_Activity_. Here are the records. Write out exactly the lines between the one holding "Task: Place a" and the one holding "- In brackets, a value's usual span", inclusive.

_Exercise input_.
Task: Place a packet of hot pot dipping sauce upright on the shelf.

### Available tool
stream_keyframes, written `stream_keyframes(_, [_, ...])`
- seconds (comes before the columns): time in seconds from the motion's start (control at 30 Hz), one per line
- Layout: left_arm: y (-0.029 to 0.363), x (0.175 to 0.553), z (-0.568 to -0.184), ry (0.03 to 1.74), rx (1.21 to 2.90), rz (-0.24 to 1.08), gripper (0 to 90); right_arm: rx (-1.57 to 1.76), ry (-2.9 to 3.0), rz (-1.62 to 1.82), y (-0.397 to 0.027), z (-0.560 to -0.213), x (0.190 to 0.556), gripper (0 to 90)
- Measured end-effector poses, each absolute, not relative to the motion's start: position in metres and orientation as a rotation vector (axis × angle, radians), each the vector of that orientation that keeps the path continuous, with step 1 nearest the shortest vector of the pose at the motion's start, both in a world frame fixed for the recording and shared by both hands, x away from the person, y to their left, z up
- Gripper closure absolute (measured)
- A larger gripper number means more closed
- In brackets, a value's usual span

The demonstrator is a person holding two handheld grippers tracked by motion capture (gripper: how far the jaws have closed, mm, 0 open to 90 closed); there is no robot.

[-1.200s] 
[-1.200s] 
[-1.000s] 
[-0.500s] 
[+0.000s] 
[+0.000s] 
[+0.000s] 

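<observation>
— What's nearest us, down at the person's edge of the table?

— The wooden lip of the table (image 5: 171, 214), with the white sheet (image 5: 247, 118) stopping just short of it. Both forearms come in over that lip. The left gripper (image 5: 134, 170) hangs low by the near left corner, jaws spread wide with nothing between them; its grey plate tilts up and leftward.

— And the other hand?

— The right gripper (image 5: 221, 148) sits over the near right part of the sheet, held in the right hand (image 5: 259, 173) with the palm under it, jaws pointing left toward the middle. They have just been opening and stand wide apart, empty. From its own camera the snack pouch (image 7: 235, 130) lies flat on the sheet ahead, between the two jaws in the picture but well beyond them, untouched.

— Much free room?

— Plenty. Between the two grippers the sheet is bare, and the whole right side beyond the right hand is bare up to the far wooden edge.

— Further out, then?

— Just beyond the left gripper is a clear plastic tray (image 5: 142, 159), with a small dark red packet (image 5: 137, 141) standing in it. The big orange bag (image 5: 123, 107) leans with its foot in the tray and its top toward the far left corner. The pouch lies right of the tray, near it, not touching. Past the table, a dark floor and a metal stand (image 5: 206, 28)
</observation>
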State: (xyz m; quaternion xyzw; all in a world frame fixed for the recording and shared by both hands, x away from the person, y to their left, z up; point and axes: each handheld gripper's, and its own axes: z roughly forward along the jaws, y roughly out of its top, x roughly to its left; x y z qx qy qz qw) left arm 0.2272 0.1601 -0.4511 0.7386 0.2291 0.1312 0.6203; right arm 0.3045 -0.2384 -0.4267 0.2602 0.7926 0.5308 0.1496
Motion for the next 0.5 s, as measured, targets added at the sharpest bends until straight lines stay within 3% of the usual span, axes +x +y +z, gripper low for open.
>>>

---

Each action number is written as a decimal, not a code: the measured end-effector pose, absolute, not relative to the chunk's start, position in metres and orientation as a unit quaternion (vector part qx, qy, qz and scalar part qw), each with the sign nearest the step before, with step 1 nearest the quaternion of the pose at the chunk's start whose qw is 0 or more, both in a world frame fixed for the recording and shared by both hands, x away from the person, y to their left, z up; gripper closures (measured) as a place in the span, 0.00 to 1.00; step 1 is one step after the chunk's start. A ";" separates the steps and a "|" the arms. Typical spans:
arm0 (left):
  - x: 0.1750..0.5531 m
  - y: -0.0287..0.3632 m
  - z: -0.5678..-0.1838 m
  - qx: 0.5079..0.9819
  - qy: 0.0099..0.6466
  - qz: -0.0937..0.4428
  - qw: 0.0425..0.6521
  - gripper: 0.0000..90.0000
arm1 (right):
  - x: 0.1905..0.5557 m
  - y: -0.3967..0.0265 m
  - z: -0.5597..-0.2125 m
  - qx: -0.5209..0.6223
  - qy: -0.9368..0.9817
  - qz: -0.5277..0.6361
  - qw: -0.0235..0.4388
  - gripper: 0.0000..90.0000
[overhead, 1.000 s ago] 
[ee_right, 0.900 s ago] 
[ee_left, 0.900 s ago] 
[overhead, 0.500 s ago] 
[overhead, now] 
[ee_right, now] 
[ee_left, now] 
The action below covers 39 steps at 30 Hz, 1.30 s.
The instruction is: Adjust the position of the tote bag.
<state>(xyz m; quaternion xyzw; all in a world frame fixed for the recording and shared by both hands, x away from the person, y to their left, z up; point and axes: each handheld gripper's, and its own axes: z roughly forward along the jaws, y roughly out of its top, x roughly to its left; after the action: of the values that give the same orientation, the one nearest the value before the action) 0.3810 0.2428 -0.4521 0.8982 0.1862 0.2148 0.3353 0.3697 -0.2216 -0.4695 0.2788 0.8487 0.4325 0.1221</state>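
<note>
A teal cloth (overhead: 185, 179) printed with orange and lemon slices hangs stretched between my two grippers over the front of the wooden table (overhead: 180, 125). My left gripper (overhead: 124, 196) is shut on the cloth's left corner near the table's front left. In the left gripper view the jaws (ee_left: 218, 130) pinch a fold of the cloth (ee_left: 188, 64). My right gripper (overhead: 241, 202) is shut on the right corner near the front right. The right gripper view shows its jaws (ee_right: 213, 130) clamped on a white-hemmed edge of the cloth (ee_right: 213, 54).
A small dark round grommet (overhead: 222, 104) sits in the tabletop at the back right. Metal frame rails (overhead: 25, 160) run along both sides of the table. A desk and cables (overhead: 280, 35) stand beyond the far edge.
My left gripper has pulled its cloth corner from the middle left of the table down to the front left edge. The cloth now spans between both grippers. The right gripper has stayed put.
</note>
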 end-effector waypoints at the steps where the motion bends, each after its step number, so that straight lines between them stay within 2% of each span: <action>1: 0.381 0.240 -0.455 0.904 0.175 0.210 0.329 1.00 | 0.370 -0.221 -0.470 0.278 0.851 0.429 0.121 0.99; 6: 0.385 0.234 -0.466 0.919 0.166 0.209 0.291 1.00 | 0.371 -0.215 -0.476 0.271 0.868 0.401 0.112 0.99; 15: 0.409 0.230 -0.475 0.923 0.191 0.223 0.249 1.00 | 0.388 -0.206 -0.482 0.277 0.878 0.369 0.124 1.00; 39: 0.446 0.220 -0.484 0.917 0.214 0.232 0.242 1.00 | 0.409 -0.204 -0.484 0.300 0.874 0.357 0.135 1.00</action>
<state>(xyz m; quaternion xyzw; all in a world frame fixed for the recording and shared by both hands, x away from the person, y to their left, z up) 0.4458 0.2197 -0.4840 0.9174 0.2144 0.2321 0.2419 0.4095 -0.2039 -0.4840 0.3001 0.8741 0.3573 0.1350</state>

_Solution_.
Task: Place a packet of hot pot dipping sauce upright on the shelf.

### Available tool
stream_keyframes, written `stream_keyframes(_, [_, ...])`
- seconds (comes before the columns): time in seconds from the motion's start (control at 30 Hz), one per line
- Layout: left_arm: y (-0.029 to 0.363), x (0.175 to 0.553), z (-0.568 to -0.184), ry (0.03 to 1.74), rx (1.21 to 2.90), rz (-0.24 to 1.08), gripper (0 to 90); right_arm: rx (-1.57 to 1.76), ry (-2.9 to 3.0), rz (-1.62 to 1.82), y (-0.397 to 0.027), z (-0.560 to -0.213), x (0.190 to 0.556), gripper (0 to 90)
- Measured end-effector poses, each absolute, not relative to the motion's start: position in metres and orientation as a rotation vector (axis × angle, radians), each the vector of that orientation that keeps the path continuous, with step 1 nearest the shortest vector of the pose at the motion's start, both in a world frame fixed for the recording and shared by both hands, x away from the person, y to their left, z up
- Gripper closure absolute (measured)
- A larger gripper number means more closed
- In brackets, a value's usual span

Nothing else is needed to complete the exercise.